In ancient literature we read about great heroes who were not afraid to cry. Achilles cried at the death of his friend Petroclus. Aneas wept for the loss of his friends and companions in war. In Egyptian mythology Isis wept for the dead Osiris. In the Bible, we read that Jesus wept at the tomb of Lazarus. In recent times Presidents like Theodore Roosevelt, Ronald Regan, Clinton and Bush (Sr) have been known to shed tears in public. So crying is not just the prerogative of women. Males also shed tears in public, disputing the belief that 'boys don't cry.' Of course women cry more readily than men. But girls who break into sobs at the slightest provocation are called 'cry babies' and even suspected of emotional instability. Neurotics cry easily and alexithymics don't cry at all.

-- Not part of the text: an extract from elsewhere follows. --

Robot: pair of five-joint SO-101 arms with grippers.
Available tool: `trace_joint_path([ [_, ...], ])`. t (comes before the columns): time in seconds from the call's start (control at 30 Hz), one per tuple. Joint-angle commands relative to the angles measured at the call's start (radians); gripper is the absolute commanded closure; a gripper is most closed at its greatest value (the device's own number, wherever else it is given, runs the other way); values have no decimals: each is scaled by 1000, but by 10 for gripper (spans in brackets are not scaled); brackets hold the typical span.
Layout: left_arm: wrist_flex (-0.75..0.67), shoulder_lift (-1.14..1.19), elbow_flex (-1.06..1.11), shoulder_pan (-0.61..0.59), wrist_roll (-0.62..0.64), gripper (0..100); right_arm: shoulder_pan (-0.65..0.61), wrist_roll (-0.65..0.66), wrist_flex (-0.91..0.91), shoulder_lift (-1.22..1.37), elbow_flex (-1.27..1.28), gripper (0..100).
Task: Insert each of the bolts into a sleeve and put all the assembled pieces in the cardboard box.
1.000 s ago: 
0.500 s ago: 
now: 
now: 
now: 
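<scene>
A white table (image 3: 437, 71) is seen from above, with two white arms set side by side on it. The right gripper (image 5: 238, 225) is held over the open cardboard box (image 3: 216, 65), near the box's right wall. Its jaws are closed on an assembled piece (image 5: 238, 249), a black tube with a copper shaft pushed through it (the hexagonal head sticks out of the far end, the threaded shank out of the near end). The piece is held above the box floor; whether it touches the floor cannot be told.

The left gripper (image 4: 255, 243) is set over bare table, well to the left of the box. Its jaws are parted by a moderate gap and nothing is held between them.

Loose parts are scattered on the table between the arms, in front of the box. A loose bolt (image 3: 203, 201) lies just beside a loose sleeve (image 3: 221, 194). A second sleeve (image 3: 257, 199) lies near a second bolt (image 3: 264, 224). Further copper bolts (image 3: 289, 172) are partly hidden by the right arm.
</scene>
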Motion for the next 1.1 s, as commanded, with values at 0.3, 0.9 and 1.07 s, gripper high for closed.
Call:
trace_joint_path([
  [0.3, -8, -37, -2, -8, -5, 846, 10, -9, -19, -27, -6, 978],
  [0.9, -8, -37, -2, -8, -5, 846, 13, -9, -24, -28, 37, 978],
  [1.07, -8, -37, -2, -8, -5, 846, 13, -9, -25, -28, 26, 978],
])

God has endowed human beings with a gamut of emotions - to feel, to cry, to be happy or sad or angry. Crying is a healthy response to some of life's problems. We shed tears of joy when we are happy. People who receive unexpected awards or recognition are overwhelmed with tears of joy. Some people cry out of frustration. Children, who cannot have their way or cannot retaliate against elders, exhibit their frustration through tantrums. But usually crying is associated with grief. The loss of a loved one or a job or a business or even a pet are hurtful psychological experiences which create a great deal of stress. Tears are one way to relieve tension and initiate the process of healing.

Crying is a normal response to bereavement. When sadness reaches a peak of intensity, tears bring therapeutic release. Once the crying stops the body relaxes, heart rate slows, breathing becomes regular and blood pressure is back to normal. So crying is actually a transitional point between tension and feeling better. It will not make problems disappear but will help put them in perspective so that one can deal with them in a level headed way.

Even 2000 years ago the Greeks and Romans were aware that shedding of tears relieved tension. "It is a relief to weep. Grief is satisfied and carried off by tears," said the poet Ovid. Aristotle was of the opinion that crying "cleanses the mind" of suppressed emotions. Freud and Breuer considered crying "an involuntary reflex to relieve tension and allow blocked negative emotions to be released."

Professor William Frey of the University of Minnesota in his study said that chemicals which build up during emotional stress are removed through tears. Tears associated with emotions have a higher level of certain proteins and chemicals such as magnesium and potassium. Manganese which affects moods was found to be thirty times of greater concentration in tears than in blood serum. So unalleviated stress was likely to cause heart attacks or even damage certain areas of the brain.

The presence of the hormone Prolactin in tears explains why women cry more easily than men.

Alexander Fleming (discoverer of Penicillin) did a chemical analysis of tears and found that they contain an enzyme Lysozyme which dissolves the outer coat of many bacteria. Through suppression of tears we may suffer both physical and emotional consequences.

Weeping is not weakness. Those who put on a brave front and bottle up their emotions are merely internalizing their pain and suffer symptoms like headache, peptic ulcers, high blood pressure, irritability or depression. Inability to cry can make a person dysfunctional. Men giving vent to tears is now acceptable in society. In Japan they call it the 'crying boom' encouraging people to express their emotions.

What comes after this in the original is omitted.